I started my career with the belief that your company has _one_ tech stack,
the chief architect chooses it when the company is founded, and that you never
ever rewrite it because you're in for a world of pain if you do.

I learned that basically no company that experiences hyper-growth ever does
this. Instead, the founder chooses a tech stack based on whatever he knows
best and will let him write a v1 quickest - whether it be Java (Google), Perl
(EBay), PHP (Facebook), or Common Lisp (Reddit). The first few employees
collectively say that the founder is an idiot, choose a different tech stack
(usually whatever's hot right now - probably Go or Node.js at this time,
Python or Rails in 2005), and rewrite the whole product. They hire an
experienced VP who says that the first few employees are idiots, chooses a
different tech stack (often the tried and true enterprise favorites of C++ or
Java), and dictates that everyone rewrite the product.
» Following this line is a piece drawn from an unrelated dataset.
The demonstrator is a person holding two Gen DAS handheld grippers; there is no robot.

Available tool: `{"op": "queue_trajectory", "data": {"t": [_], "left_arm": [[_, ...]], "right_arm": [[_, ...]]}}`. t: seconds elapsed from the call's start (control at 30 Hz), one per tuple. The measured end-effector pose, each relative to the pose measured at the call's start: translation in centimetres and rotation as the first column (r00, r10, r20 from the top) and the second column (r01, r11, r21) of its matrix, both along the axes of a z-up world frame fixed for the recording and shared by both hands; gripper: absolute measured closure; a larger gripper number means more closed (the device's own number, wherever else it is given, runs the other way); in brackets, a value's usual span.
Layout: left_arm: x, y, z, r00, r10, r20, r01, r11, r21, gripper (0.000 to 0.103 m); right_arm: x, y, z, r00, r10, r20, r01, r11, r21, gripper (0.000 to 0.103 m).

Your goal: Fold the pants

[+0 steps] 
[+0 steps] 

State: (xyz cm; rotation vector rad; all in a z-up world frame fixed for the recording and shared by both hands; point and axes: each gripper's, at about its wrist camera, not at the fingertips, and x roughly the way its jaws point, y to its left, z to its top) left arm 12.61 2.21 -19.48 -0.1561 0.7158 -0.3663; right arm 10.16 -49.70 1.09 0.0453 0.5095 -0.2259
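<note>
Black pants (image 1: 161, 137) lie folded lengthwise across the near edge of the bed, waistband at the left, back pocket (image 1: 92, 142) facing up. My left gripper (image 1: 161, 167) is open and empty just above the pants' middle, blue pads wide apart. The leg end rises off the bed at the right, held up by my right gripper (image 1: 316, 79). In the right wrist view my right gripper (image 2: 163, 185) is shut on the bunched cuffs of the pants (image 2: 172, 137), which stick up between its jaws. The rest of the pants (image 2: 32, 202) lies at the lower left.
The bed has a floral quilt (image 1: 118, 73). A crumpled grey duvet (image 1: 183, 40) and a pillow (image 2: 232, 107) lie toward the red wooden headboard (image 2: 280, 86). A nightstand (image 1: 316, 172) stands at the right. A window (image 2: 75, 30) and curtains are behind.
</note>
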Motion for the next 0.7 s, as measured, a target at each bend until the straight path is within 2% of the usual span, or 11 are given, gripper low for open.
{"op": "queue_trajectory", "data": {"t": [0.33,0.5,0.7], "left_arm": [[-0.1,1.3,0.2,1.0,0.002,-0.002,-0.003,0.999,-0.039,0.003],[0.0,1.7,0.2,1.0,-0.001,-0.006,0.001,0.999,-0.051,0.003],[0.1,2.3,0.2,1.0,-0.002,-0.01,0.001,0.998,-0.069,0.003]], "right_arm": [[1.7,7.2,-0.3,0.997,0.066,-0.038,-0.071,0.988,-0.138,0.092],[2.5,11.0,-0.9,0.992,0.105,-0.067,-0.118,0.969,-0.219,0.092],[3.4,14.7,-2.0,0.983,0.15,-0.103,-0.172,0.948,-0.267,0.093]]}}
Eventually, managers
with more recent experience in that language get hired, who collectively say
that that VP was an idiot, and the _real_ way to do C++/Java is with Guice,
Boost, C++11, etc, and rewrite the product that way. Development grinds to a
halt, and the company buys a bunch of hot startups who wrote in whatever
language they were familiar with, who are technical idiots but managed to
build a product that everyone likes.

In this context, Parse and other BaaS providers makes a lot of sense. You can
get your v1 product out there really quick, get customer feedback, improve it,
take VC, and hire lots of programmers to call you an idiot and rewrite your
product into something saner. Then you get bought, everybody at the new
company thinks you're an idiot, but you have at least cashed out. Or you don't
get bought and hire a VP who'll force you to rewrite your product, but at this
stage you have so much of a market lead that it doesn't matter, and the BaaS
got you to the point where you have the resources to free yourself of it.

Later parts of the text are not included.